Le passage de ces deux navires devrait constituer un test de la rigueur avec laquelle le mouvement houthi du Yémen entend appliquer le blocus naval contre l'Arabie séoudite, annoncé lundi, rapporte Reuters.
Plus tôt dans la journée de jeudi, les Houthis ont affirmé avoir attaqué deux pétroliers saoudiens à l'aide de drones et de missiles.
Le blocus imposé par les Houthis en mer Rouge menace d'accentuer les perturbations de l'approvisionnement énergétique mondial, alors que le trafic maritime dans le détroit d'Ormuz est déjà fortement affecté par la reprise des affrontements entre les États-Unis et l'Iran.
Selon les données maritimes de LSEG, le VLCC Xin Long Yang, battant pavillon de Singapour, avait effectué un demi-tour avant de s'immobiliser au milieu de la mer Rouge mardi. Il a repris sa route vers le sud tard mercredi soir. Le navire longeait les côtes du Yémen et faisait cap vers le port chinois de Qinzhou, dans le sud du pays.
Le VLCC Cosnew Lake, immatriculé en Chine, suivait le même itinéraire et a indiqué qu'il devait décharger sa cargaison au port de Huizhou, dans la province méridionale du Guangdong.

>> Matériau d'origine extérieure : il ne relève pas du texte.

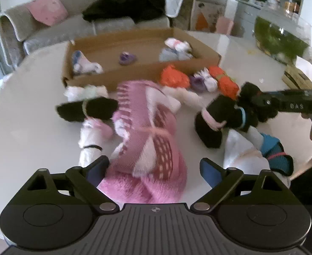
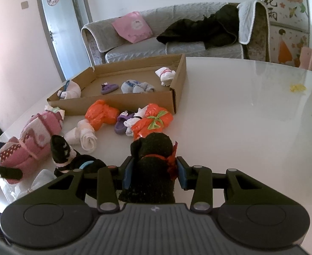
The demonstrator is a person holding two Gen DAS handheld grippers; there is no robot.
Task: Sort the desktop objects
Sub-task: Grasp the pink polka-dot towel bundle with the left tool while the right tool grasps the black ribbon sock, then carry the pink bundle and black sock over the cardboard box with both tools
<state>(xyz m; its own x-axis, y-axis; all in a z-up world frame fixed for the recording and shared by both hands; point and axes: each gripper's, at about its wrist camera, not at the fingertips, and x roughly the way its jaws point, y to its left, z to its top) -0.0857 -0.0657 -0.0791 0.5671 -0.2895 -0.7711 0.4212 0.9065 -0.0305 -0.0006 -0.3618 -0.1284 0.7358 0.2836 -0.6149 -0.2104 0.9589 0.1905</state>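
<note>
Right gripper [image 2: 153, 170] is clamped on a black knit bundle [image 2: 151, 170] at bottom centre, probably headed for the cardboard box [image 2: 122, 103] upper left. Left gripper [image 1: 153, 170] is spread wide around the pink knit bundle [image 1: 147, 148], lower middle, not squeezing it yet.

A pink knitted bundle [image 1: 147, 140], tied with pink string, lay on the white tabletop [image 2: 241, 116]. Two orange bundles [image 2: 100, 113] and a purple slipper [image 2: 123, 120] were set just before an open cardboard box [image 2: 122, 102], in which small rolled socks [image 2: 138, 87] and another slipper [image 2: 108, 88] lay. A black fuzzy bundle [image 2: 153, 161] was pinched between blue fingers [image 2: 127, 173].
</note>
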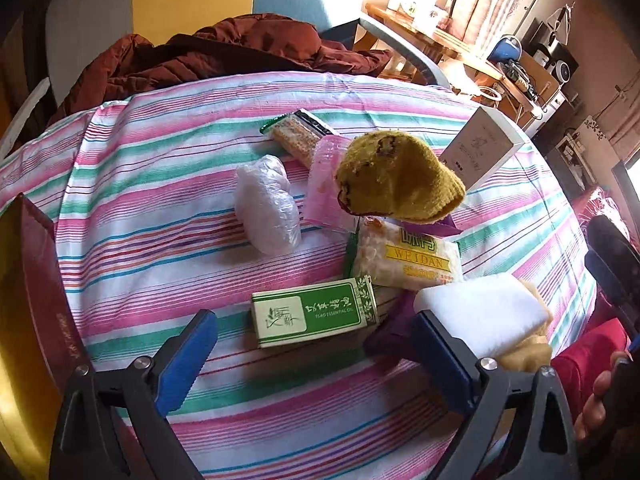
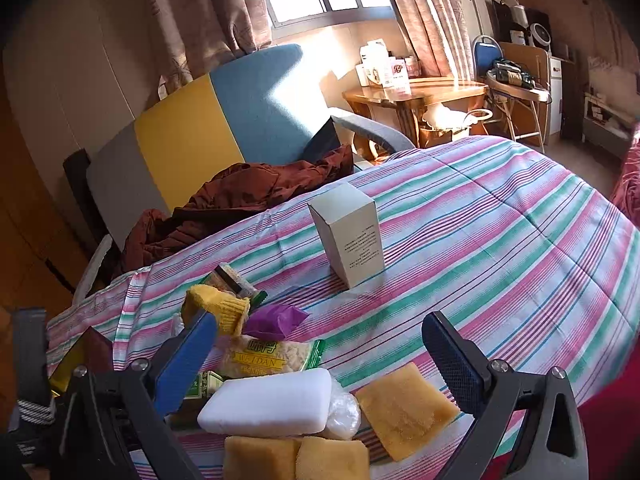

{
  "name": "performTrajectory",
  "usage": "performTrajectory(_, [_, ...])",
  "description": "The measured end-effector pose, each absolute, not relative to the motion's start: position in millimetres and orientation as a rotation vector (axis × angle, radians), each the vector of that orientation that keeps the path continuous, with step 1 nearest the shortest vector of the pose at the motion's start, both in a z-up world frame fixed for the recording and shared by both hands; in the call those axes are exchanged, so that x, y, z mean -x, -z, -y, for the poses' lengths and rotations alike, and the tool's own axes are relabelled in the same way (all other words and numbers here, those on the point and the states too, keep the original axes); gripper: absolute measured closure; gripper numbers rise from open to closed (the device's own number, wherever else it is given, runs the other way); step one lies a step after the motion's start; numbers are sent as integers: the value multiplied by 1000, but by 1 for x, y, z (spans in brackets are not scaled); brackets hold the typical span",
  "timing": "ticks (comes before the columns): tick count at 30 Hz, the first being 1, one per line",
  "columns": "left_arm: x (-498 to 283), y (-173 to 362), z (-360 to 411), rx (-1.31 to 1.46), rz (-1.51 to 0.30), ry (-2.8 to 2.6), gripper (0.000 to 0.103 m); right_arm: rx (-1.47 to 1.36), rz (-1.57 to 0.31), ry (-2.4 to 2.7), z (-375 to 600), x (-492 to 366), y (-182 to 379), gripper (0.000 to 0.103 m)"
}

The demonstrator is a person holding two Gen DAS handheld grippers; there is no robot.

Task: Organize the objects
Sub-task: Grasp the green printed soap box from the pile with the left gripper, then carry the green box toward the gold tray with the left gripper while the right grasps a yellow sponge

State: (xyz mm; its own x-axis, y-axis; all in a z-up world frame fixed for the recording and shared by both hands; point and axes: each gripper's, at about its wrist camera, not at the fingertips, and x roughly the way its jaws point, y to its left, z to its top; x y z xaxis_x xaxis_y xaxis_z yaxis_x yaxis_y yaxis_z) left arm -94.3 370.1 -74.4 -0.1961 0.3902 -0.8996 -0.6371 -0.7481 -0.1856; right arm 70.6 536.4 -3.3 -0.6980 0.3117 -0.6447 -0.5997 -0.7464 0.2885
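Both tongs (image 1: 312, 354) (image 2: 320, 360) wide, empty; crumpled plastic bag (image 1: 267, 204) only in left view.

bench (image 1: 132, 184): carries all the items, filling most of both views
sock (image 1: 396, 176): centre of the left wrist view, on top of a flat packet (image 1: 324, 188)
crumpled bag (image 1: 266, 204): left of the sock
snack pack (image 1: 408, 258): below the sock
flat carton (image 1: 314, 312): lower centre, left of the snack pack
upright box (image 2: 348, 234): centre of the right wrist view, apart from the cluster at lower left
jacket (image 2: 240, 196): behind the bench, on the chair (image 2: 188, 128)
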Motion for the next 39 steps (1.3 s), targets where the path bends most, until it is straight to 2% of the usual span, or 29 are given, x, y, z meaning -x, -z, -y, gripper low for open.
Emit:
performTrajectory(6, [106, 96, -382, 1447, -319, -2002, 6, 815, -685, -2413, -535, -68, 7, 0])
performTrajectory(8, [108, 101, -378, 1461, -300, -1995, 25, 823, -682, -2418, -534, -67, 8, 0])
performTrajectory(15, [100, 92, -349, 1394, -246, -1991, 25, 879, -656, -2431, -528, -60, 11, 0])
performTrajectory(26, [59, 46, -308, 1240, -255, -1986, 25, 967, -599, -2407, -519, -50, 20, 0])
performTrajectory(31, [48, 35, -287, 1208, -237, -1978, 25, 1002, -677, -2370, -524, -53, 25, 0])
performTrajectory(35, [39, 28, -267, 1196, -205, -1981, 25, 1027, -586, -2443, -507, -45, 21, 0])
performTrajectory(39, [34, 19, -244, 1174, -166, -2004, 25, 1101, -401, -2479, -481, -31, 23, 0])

Les données de navigation montrent également que les deux navires ont signalé, via leur système d'identification automatique (AIS), la présence d'équipages chinois à leur bord. Les deux pétroliers sont affrétés par Unipec, la branche commerciale du premier raffineur chinois Sinopec, et ont chargé leur cargaison de brut plus tôt cette semaine au port saoudien de Yanbu.
Ni Cosco Shipping, qui assure la gestion des deux navires, ni Sinopec n'ont répondu dans l'immédiat aux sollicitations de Reuters.
Plus tôt jeudi, les Houthis ont annoncé avoir mené une opération militaire visant deux pétroliers saoudiens, qu'ils accusent d'avoir violé le blocus. L'agence de presse officielle séoudienne SPA a ensuite indiqué que le navire séoudien Encelia avait été attaqué en mer Rouge et avait pris feu. Tous les membres de l'équipage seraient toutefois sains et saufs.
Les données de LSEG et de Kpler montrent que le trafic maritime à travers le détroit de Bab el-Mandeb a diminué mercredi en raison des tensions au Moyen-Orient, tandis que la circulation dans le détroit d'Ormuz est restée particulièrement faible.
Selon LSEG, 27 navires, dont cinq pétroliers et un transporteur de gaz de pétrole liquéfié (GPL), ont franchi le détroit de Bab el-Mandeb mercredi, contre 38 la veille.
D'après Kpler, seuls trois navires ont traversé le détroit d'Ormuz mercredi, contre quatre la veille et dix-huit le mercredi précédent.
Kpler précise également que deux navires sont entrés dans le détroit d'Ormuz en provenance du golfe d'Oman : un pétrolier transportant des produits pétroliers lourds, qui a navigué dans les eaux iraniennes, ainsi qu'un vraquier évoluant en « mode sombre », c'est-à-dire avec son système de localisation désactivé.
Au 20 juillet, les données de LSEG faisaient état de 253 navires-citernes chargés présents dans le Golfe, dont 102 pétroliers, 64 méthaniers (GNL) et 66 transporteurs de gaz de pétrole liquéfié (GPL).